◆ **PROBLEM REQUIREMENTS**
Lines that contain "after" are to be copied from the material, every one of them.
======== DATASET SECTION ========
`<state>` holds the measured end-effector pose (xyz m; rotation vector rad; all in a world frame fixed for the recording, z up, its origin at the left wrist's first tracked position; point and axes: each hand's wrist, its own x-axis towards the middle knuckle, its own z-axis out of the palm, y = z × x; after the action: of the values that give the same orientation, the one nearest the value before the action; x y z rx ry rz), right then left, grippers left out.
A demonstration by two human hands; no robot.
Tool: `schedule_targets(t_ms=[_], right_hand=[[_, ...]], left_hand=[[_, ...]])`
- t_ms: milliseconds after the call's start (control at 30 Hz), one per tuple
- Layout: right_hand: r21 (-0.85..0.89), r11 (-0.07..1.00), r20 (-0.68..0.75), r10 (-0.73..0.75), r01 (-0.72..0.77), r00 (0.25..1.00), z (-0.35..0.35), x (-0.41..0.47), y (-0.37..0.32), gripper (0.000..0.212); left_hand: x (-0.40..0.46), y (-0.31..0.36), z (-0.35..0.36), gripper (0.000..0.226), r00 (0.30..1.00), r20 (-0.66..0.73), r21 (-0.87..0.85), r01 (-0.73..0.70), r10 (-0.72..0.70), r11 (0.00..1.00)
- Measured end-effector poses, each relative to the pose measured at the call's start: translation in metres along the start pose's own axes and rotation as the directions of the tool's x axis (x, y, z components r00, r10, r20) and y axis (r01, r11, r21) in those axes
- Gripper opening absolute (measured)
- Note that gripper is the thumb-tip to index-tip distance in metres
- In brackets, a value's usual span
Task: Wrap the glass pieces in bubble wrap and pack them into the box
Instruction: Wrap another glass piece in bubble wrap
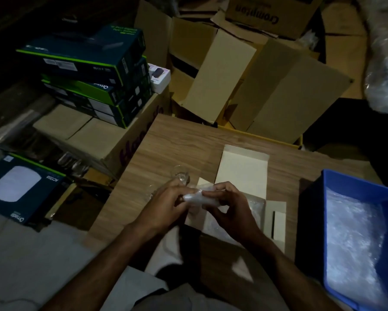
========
◆ **ANSWER FOR THE TASK**
`<state>` holds the measured end-effector pose (xyz m; rotation vector rad; all in a world frame fixed for the recording, z up, its origin at the left wrist's first tracked position; point and axes: each hand's wrist, its own x-axis towards the middle knuckle, its own z-axis out of the palm, y = z × x; after the action: of the values that give the same orientation, the one nearest the value before the action; x y z rx ry rz), right then left, grippers left out.
- t_ms: milliseconds after the call's start (control at 30 Hz), one per tuple

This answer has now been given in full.